PROBLEM TO WORK ON:
The lines in the listing below are to be given again exactly, starting at the line holding "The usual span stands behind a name" and ending at the line holding "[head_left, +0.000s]". Do not include pictures.

GIVEN INFORMATION:
________________________
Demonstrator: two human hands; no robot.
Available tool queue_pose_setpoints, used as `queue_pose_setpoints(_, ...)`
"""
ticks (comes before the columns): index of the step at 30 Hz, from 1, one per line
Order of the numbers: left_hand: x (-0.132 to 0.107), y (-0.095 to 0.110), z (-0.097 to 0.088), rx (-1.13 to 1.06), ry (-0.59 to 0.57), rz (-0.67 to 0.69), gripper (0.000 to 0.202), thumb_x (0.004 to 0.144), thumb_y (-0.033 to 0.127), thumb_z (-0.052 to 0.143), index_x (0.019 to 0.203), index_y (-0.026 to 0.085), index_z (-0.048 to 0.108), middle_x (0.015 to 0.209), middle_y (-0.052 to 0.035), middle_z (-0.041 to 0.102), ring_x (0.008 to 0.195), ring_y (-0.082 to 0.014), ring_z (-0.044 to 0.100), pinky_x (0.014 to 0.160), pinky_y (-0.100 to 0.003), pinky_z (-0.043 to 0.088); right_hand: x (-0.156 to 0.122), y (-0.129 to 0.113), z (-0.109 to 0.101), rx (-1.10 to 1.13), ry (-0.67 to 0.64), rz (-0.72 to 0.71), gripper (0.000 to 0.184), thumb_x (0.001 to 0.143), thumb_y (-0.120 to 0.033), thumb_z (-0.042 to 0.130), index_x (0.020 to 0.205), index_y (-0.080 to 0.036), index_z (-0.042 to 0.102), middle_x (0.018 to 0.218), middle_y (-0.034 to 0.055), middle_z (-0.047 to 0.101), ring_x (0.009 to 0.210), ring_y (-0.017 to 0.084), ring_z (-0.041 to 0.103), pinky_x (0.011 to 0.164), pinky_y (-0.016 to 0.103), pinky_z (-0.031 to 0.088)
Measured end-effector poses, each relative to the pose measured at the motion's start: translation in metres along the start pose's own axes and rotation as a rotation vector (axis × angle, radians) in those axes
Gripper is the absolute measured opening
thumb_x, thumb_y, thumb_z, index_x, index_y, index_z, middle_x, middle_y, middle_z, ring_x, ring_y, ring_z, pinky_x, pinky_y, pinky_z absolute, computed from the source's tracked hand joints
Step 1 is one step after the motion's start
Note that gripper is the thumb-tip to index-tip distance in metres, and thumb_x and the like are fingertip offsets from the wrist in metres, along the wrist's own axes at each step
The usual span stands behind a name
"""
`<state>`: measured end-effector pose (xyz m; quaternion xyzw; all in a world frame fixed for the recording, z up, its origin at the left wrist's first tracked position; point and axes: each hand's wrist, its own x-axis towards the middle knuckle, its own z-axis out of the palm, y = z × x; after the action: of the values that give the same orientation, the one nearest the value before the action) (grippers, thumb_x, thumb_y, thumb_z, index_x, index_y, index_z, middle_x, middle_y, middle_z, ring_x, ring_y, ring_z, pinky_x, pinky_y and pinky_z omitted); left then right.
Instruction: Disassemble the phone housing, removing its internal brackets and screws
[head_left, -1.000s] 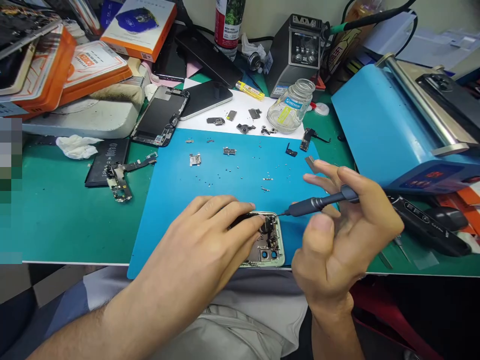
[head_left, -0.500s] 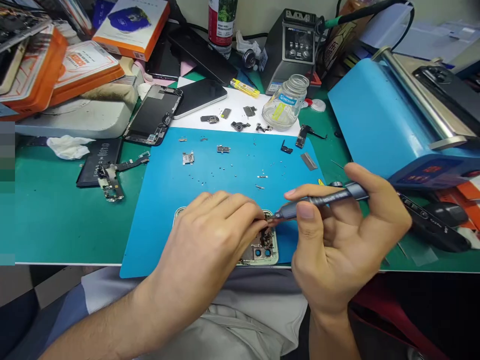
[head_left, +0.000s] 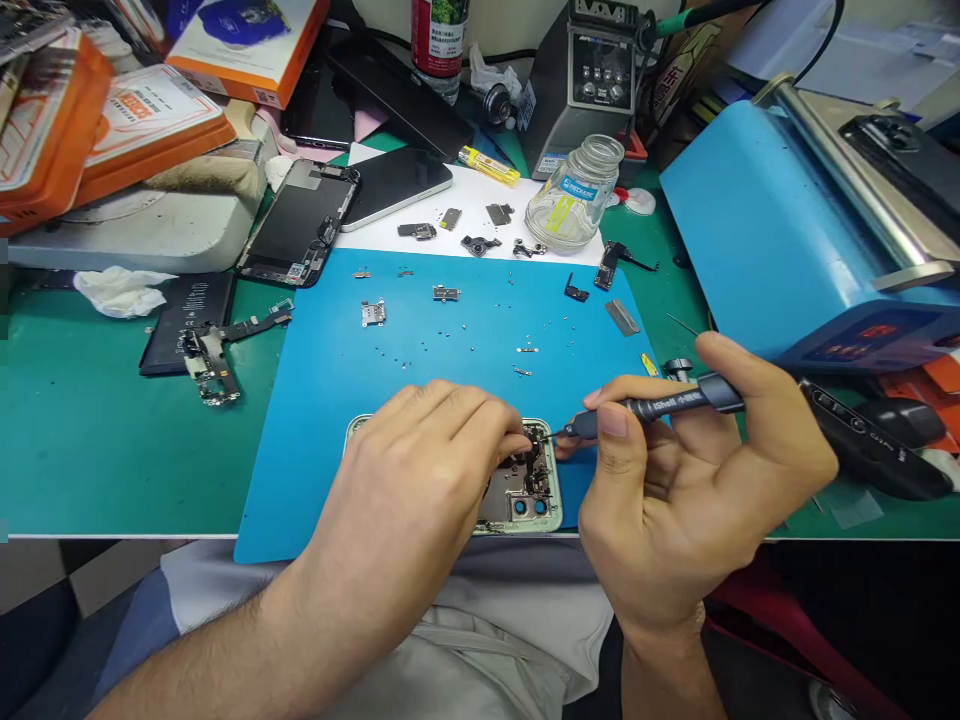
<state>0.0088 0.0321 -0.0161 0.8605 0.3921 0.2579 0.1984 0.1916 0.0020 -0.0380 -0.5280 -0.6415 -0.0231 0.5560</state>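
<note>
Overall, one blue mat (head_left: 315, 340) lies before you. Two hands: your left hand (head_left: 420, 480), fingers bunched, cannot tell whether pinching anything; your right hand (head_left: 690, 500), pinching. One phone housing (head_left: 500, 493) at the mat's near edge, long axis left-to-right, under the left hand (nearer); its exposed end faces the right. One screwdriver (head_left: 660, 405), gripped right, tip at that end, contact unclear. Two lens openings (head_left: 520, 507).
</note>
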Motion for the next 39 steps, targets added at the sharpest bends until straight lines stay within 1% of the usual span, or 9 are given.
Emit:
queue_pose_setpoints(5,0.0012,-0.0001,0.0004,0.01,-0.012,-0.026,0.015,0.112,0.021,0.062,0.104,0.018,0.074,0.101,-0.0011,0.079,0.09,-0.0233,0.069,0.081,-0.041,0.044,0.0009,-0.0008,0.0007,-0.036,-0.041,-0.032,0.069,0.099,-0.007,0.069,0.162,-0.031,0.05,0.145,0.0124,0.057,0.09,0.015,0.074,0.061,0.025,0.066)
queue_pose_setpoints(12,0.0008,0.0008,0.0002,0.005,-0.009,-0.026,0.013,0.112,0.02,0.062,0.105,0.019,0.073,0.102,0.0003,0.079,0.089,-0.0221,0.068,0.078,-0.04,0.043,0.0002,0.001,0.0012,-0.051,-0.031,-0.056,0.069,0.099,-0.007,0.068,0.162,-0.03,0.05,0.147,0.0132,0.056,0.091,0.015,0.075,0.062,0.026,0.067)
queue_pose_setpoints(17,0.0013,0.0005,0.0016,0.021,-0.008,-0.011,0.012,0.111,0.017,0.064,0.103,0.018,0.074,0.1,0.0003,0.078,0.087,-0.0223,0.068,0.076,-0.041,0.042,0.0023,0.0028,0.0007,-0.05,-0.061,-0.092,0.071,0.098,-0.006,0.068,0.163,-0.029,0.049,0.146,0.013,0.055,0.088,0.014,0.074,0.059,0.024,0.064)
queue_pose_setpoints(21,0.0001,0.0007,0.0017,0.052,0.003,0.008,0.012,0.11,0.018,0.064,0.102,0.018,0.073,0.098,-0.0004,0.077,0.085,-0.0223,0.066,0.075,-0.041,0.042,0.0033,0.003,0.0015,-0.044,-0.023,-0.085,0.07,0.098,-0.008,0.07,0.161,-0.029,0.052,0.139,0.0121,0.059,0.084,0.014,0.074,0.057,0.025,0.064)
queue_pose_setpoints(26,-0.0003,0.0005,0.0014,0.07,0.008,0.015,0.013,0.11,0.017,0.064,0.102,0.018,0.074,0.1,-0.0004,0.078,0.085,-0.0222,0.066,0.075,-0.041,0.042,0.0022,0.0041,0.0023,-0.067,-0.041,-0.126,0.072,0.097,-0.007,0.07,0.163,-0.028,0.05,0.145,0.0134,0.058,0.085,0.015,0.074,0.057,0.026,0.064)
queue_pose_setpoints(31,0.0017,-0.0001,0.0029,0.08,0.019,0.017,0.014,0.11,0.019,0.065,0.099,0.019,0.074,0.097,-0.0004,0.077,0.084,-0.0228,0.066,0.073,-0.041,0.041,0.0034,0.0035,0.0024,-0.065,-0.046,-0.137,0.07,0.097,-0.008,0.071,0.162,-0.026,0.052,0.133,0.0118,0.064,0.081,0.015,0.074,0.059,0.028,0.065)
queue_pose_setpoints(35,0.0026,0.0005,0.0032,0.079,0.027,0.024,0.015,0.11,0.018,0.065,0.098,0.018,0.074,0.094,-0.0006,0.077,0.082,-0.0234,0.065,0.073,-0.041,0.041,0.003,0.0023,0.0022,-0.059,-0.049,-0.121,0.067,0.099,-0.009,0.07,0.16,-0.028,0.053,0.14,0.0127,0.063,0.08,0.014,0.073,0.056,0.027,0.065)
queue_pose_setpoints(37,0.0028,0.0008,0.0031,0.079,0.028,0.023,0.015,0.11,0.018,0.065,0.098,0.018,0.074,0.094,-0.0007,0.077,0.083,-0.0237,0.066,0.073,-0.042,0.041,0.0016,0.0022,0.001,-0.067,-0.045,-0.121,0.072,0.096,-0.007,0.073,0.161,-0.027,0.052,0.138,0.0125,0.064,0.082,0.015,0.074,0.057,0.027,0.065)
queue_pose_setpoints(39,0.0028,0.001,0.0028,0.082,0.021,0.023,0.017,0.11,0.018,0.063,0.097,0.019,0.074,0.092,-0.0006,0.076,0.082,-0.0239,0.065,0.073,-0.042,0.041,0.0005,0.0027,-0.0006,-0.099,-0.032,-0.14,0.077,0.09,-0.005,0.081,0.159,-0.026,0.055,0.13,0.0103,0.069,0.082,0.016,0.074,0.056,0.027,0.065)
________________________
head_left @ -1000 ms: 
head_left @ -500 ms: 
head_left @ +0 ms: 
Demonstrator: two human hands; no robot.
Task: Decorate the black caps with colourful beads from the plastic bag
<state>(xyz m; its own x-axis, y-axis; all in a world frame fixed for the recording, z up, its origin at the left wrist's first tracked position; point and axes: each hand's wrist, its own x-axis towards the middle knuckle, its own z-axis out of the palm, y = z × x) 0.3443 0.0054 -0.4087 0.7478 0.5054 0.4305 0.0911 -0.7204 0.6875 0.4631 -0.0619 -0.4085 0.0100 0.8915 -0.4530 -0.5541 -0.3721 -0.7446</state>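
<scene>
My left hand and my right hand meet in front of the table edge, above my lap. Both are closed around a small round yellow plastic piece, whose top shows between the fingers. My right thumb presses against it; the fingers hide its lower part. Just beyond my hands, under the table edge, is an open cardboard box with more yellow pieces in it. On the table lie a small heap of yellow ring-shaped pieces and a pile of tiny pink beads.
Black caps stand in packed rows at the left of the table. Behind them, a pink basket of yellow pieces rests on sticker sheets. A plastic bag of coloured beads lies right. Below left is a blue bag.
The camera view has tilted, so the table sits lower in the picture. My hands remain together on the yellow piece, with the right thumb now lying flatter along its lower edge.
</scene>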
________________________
TASK OUTPUT:
The usual span stands behind a name
"""
`<state>`: measured end-effector pose (xyz m; quaternion xyzw; all in a world frame fixed for the recording, z up, its origin at the left wrist's first tracked position; point and axes: each hand's wrist, its own x-axis towards the middle knuckle, its own z-axis out of the palm, y = z × x; after the action: of the values that give the same orientation, the one nearest the value before the action) (grippers, thumb_x, thumb_y, thumb_z, index_x, index_y, index_z, middle_x, middle_y, middle_z, ring_x, ring_y, ring_z, pinky_x, pinky_y and pinky_z omitted); left then right.
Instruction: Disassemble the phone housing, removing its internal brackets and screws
[head_left, -1.000s] 
[head_left, -0.500s] 
[head_left, +0.000s] 

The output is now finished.